> Directions for this task: Copy every line from the material below that holds "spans".

> Records for the task:

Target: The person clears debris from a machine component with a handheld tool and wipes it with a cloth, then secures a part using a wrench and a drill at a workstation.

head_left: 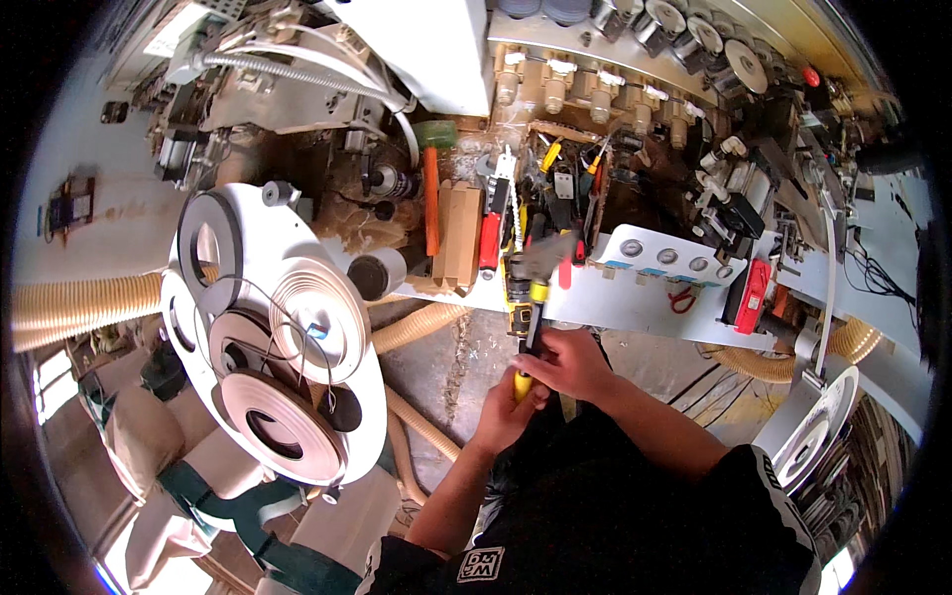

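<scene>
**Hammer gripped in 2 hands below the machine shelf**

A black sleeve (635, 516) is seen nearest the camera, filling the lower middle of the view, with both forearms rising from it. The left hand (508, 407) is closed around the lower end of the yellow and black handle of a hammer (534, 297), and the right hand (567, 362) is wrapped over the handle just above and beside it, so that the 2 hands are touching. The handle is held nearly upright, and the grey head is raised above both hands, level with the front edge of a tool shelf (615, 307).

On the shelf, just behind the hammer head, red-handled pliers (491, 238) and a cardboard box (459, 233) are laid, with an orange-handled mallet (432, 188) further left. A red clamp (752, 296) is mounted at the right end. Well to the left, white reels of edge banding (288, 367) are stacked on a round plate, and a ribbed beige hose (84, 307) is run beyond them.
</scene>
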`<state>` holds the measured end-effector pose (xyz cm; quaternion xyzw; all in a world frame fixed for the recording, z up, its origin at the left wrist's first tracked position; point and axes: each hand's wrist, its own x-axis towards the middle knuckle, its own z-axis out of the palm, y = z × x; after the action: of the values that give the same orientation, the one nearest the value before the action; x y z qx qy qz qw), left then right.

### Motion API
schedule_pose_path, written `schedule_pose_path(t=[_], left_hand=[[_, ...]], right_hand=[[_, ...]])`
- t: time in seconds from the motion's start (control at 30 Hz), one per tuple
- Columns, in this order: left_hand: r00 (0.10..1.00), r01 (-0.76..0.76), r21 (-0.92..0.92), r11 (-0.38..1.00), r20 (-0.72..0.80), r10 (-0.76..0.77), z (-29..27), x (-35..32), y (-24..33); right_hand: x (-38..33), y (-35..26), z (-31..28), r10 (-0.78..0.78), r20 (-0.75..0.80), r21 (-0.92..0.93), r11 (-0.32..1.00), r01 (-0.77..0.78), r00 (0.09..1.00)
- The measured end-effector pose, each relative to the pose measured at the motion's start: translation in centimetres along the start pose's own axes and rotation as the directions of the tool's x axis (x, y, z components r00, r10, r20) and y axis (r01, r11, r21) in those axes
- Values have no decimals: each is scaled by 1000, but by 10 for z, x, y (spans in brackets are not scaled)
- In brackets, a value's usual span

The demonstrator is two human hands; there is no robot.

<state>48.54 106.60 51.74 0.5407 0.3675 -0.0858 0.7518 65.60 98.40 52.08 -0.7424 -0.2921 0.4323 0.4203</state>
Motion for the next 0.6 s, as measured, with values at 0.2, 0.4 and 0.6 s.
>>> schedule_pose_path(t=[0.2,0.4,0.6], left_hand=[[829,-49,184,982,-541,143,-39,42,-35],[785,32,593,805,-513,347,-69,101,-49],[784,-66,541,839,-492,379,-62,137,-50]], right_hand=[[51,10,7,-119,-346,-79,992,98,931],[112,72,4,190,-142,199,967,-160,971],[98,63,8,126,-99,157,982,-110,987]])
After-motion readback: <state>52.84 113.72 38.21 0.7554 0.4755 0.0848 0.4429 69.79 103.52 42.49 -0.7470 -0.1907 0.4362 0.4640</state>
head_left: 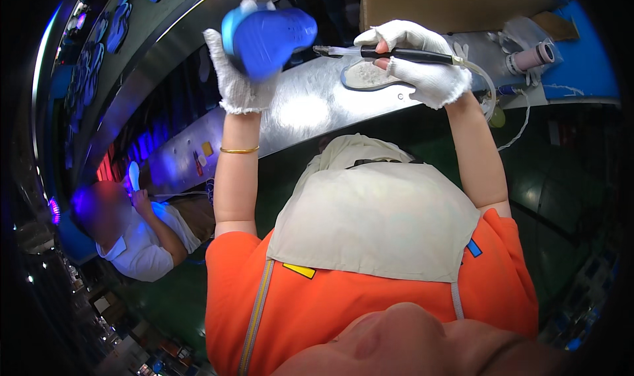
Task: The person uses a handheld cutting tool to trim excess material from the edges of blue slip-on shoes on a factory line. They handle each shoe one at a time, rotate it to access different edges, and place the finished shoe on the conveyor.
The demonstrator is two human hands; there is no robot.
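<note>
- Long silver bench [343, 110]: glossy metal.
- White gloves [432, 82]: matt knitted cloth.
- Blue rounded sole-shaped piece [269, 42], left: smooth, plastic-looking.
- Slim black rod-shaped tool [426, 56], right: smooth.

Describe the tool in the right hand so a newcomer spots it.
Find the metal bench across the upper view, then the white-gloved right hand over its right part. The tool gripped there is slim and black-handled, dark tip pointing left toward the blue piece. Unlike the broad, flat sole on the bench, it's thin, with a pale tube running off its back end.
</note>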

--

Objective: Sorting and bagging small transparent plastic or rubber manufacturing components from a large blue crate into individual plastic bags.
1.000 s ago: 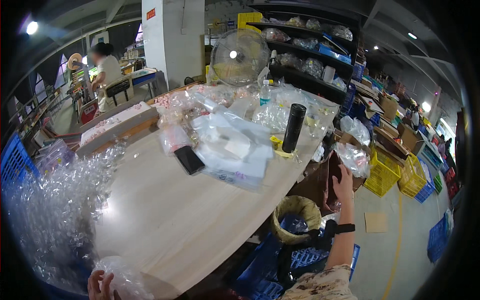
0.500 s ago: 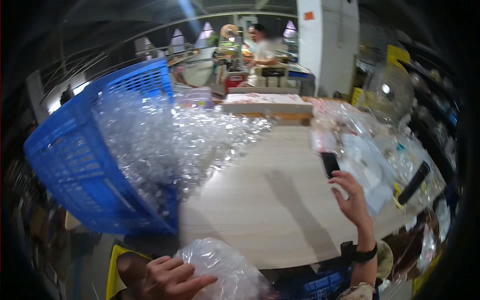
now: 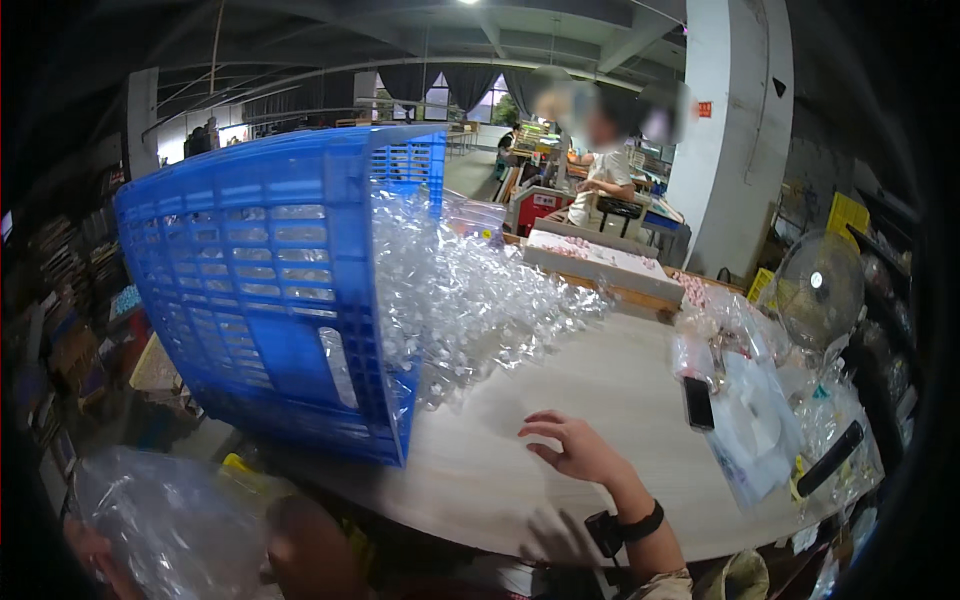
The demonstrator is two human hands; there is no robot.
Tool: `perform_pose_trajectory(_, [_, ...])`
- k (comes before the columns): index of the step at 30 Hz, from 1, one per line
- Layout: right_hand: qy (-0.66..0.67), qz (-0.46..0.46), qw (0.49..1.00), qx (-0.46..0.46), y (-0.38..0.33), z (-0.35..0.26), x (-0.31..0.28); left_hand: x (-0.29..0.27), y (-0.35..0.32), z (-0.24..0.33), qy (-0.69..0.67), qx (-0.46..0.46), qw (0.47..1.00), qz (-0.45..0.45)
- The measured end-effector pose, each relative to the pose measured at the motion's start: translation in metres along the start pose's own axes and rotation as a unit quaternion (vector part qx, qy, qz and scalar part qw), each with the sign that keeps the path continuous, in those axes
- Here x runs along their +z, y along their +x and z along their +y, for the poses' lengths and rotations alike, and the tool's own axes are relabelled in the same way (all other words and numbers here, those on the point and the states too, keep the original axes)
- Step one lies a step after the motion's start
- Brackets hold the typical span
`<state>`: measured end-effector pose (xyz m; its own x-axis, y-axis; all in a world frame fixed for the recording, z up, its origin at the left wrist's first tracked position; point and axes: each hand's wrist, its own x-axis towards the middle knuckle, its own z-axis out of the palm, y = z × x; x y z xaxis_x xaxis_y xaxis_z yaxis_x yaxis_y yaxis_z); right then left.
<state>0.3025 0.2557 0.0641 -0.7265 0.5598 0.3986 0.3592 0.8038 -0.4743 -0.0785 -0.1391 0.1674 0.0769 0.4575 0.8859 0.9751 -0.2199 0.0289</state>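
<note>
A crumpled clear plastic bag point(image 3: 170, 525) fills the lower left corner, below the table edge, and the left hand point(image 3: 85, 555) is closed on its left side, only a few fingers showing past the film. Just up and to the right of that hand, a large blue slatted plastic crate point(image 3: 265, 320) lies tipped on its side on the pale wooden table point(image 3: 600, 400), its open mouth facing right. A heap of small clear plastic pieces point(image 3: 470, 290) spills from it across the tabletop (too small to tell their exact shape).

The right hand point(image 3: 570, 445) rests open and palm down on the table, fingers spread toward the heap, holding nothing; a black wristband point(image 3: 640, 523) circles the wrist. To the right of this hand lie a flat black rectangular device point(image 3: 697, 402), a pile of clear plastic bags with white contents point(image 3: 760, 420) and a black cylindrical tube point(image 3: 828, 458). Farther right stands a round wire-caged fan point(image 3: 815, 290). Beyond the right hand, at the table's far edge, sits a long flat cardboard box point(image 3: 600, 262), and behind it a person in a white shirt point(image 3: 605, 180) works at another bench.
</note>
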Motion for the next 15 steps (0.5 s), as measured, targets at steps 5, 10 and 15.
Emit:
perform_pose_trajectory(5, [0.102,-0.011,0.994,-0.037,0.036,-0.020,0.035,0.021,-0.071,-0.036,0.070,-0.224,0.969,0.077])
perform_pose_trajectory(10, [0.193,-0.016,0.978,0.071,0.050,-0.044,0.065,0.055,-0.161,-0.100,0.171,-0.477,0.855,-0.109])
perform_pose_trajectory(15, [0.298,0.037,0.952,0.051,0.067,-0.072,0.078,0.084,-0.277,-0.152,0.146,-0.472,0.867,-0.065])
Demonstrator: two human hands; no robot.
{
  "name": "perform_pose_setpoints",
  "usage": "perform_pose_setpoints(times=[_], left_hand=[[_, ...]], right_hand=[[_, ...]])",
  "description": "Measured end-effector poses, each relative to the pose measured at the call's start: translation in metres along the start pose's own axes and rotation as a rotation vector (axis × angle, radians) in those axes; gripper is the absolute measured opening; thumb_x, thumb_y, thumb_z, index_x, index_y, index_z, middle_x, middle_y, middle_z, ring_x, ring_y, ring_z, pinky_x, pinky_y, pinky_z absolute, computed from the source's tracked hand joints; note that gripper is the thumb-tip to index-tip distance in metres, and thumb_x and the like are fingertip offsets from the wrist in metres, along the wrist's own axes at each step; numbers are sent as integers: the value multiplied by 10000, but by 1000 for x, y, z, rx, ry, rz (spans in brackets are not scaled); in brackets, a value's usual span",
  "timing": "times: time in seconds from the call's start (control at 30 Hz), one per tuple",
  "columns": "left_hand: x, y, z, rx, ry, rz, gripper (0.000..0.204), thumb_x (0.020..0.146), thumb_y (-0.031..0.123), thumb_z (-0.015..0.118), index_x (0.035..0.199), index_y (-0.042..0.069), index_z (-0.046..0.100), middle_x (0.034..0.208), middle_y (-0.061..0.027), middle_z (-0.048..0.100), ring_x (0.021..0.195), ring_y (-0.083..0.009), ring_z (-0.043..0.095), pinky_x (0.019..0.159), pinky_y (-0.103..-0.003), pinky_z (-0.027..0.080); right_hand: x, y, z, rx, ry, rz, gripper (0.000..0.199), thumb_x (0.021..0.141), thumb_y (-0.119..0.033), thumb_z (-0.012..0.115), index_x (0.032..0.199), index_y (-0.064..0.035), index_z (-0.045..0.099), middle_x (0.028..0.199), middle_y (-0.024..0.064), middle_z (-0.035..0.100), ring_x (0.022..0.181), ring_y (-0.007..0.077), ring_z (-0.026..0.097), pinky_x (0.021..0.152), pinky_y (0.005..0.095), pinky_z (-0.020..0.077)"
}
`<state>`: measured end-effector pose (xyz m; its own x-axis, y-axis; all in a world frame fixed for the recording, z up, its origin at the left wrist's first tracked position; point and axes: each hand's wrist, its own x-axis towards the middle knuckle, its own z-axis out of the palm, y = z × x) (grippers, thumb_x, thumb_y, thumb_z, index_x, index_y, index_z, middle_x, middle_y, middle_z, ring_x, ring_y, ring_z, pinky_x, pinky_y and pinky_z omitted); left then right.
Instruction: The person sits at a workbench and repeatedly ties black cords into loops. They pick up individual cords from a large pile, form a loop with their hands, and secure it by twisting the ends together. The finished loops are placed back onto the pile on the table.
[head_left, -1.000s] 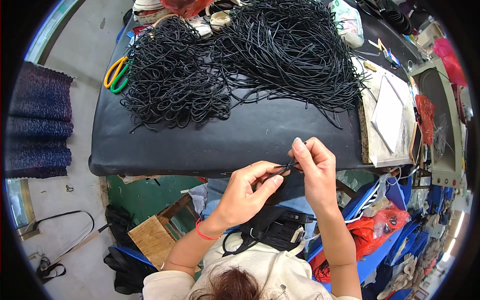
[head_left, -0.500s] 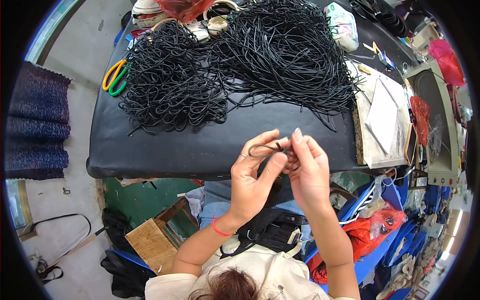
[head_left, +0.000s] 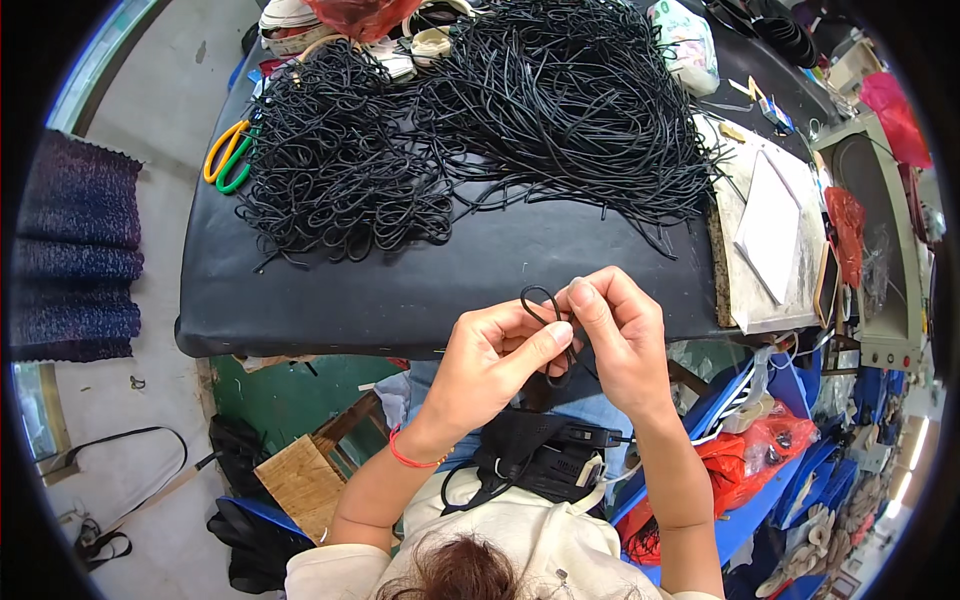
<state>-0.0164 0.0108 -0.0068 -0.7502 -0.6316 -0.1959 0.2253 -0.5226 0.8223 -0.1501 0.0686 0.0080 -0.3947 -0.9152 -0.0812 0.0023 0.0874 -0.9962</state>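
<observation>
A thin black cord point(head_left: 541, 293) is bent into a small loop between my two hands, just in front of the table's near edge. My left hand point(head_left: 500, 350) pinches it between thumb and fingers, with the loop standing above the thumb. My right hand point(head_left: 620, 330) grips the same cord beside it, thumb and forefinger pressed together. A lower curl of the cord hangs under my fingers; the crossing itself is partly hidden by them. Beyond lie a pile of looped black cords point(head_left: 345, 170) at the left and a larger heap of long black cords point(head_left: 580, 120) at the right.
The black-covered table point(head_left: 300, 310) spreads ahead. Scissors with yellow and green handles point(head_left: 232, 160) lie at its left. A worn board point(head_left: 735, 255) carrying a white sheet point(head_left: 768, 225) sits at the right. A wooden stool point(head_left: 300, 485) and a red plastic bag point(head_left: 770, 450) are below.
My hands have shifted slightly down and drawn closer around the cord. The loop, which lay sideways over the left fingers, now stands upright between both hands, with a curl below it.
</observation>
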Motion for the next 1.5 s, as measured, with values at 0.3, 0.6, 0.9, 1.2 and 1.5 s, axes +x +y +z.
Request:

> Your solution:
- Values have no decimals: each is scaled by 1000, but by 10 for z, x, y (spans in brackets are not scaled)
  "description": "Measured end-effector poses, each relative to the pose measured at the call's start: translation in metres along the start pose's own axes and rotation as a rotation vector (axis × angle, radians) in those axes; gripper is the absolute measured opening; thumb_x, thumb_y, thumb_z, index_x, index_y, index_z, middle_x, middle_y, middle_z, ring_x, ring_y, ring_z, pinky_x, pinky_y, pinky_z absolute, computed from the source's tracked hand joints; note that gripper is the thumb-tip to index-tip distance in metres, and thumb_x and the like are fingertip offsets from the wrist in metres, along the wrist's own axes at each step; numbers are sent as integers: the value multiplied by 10000, but by 1000 for x, y, z, rx, ry, rz (spans in brackets are not scaled); in brackets, a value's usual span",

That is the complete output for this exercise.